Task description
Which lines below hold the word "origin"? Copy all of them.

┄┄┄┄┄┄

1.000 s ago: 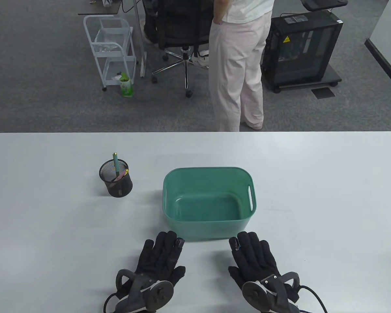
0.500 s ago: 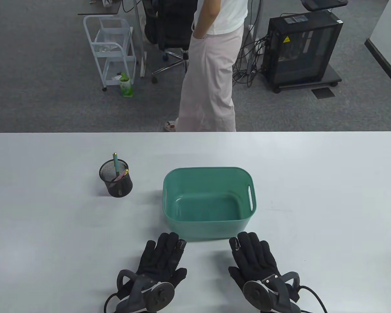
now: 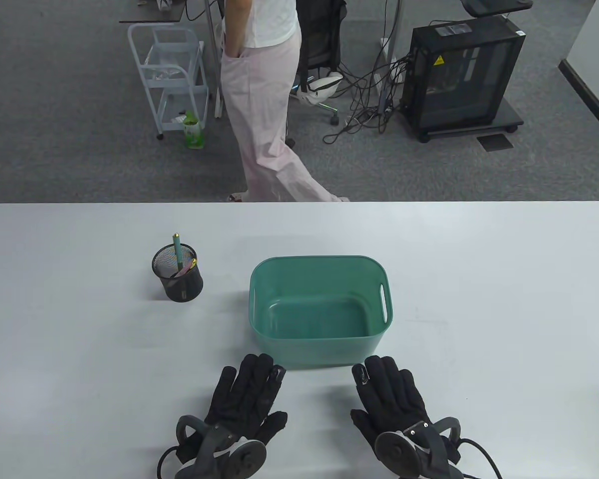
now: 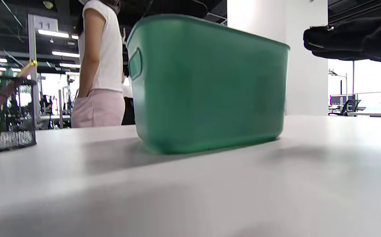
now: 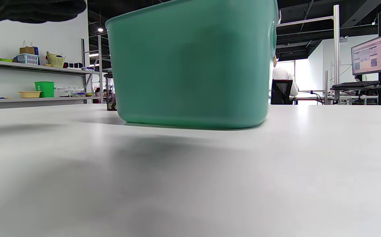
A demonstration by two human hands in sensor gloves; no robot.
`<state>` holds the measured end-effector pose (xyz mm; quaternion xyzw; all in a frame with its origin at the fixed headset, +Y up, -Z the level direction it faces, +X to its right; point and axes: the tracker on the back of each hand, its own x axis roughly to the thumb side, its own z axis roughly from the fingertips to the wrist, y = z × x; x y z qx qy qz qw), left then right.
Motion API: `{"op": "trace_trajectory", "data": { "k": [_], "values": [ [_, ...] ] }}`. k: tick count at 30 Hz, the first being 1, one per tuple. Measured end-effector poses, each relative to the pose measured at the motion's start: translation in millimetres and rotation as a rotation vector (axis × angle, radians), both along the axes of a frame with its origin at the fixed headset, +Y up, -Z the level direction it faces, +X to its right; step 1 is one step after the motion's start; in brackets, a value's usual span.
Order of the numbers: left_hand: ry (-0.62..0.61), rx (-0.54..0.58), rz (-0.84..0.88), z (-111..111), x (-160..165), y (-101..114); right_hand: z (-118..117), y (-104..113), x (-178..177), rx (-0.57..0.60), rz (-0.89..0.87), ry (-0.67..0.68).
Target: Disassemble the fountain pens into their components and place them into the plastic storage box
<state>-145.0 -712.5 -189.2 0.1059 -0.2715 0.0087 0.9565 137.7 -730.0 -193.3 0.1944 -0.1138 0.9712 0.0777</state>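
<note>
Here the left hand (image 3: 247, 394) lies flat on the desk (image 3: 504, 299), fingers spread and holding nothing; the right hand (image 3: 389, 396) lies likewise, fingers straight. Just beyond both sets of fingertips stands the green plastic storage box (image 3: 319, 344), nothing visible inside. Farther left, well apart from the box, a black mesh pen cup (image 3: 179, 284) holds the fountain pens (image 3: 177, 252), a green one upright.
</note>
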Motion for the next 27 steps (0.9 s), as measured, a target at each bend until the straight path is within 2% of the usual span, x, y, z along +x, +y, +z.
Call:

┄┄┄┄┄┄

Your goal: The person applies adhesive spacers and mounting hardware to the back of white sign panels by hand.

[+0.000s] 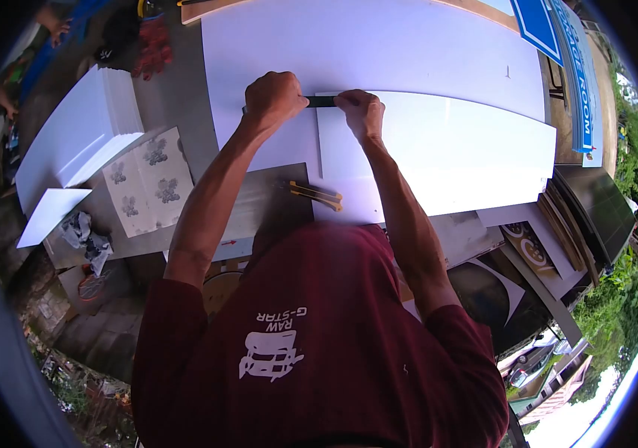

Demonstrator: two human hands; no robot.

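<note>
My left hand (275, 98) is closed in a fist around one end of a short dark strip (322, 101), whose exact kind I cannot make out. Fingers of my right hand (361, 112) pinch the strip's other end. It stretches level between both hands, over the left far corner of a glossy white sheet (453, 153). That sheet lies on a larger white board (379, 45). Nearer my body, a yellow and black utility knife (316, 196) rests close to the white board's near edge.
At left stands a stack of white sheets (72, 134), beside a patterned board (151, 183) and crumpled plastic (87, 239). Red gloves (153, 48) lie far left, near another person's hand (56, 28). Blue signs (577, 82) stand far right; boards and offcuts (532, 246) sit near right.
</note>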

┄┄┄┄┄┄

Written reply
`<state>` holds the measured end-effector pose (xyz mm; quaternion xyzw; all in a frame with its origin at the fixed headset, +Y up, -Z the level direction it faces, +X to its right; point and axes: the tracker on the back of each hand, its own x axis roughly to the thumb side, its own z axis roughly from the fingertips to the wrist, y = z × x; x y z qx qy qz qw), left then right.
Motion API: `{"op": "trace_trajectory", "data": { "k": [_], "values": [ [_, ...] ] }}`. k: tick count at 30 Hz, the first being 1, one per tuple. Measured end-effector poses, each relative to the pose measured at the motion's start: translation in millimetres and rotation as a rotation vector (axis × angle, radians), both along the axes of a frame with its origin at the fixed headset, +Y up, -Z the level direction it faces, +X to its right; step 1 is one step after the motion's start; in brackets, a value's usual span.

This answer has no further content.